#### What you are asked to do:
Repeat, please, only the lines from the top of the data down to the line with "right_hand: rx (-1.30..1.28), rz"; include both of those lines.

#####

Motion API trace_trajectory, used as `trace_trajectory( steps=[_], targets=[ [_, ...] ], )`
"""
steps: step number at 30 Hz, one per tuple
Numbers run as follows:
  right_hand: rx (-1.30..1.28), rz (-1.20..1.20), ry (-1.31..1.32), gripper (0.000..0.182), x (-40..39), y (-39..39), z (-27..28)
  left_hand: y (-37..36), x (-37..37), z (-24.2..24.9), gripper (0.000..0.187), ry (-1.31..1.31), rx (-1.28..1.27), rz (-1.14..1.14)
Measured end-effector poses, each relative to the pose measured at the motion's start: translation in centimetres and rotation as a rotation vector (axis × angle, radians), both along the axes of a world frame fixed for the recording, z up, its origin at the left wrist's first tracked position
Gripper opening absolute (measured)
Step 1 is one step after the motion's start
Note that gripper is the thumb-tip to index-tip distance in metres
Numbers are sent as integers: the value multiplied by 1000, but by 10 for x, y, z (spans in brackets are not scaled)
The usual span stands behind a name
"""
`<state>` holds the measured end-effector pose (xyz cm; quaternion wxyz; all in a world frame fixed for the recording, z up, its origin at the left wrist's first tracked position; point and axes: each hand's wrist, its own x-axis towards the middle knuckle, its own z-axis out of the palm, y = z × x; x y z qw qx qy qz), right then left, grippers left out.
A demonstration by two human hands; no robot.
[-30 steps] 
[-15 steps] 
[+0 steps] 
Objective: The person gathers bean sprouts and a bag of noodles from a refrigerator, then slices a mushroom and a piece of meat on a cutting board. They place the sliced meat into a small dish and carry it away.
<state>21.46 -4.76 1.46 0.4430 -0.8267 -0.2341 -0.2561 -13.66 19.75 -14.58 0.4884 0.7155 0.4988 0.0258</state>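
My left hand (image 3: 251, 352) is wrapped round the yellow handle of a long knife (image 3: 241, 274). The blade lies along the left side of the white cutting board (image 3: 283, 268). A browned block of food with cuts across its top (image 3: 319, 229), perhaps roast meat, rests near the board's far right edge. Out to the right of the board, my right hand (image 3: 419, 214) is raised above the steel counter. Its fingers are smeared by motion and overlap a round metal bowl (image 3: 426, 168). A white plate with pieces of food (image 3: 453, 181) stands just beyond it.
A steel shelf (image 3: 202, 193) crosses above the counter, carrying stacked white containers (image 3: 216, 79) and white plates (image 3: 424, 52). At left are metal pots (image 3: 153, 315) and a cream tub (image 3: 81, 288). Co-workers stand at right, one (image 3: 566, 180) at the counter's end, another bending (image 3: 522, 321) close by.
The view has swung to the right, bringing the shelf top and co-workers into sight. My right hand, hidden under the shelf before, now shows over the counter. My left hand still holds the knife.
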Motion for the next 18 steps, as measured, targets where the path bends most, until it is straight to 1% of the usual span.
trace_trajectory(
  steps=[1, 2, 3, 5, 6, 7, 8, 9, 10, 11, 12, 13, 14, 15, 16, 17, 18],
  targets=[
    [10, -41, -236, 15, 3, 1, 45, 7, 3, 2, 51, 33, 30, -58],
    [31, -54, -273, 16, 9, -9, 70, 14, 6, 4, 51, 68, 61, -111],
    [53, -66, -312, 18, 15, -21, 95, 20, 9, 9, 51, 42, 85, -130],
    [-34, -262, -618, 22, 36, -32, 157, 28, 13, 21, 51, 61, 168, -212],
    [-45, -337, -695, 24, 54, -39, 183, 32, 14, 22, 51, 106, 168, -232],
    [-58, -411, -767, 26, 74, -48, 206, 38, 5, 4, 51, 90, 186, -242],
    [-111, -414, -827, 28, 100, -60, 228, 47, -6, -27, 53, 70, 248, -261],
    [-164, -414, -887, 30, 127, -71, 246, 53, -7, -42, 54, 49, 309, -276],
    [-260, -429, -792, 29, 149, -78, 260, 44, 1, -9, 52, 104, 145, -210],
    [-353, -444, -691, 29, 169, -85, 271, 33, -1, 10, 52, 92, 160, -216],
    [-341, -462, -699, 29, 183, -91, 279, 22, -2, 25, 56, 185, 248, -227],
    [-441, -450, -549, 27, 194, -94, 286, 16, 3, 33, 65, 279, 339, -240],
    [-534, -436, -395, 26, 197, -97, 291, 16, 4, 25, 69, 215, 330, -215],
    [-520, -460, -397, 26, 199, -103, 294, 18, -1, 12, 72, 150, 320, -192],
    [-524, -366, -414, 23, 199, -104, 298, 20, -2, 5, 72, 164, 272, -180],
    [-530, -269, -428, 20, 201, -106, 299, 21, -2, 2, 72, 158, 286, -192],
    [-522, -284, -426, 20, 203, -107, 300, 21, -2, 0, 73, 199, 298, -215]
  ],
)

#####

#### Your response:
Motion API trace_trajectory, used as `trace_trajectory( steps=[_], targets=[ [_, ...] ], )`
"""
steps: step number at 30 Hz, one per tuple
Numbers run as follows:
  right_hand: rx (-1.30..1.28), rz (-1.20..1.20), ry (-1.31..1.32), gripper (0.000..0.182), x (-40..39), y (-39..39), z (-27..28)

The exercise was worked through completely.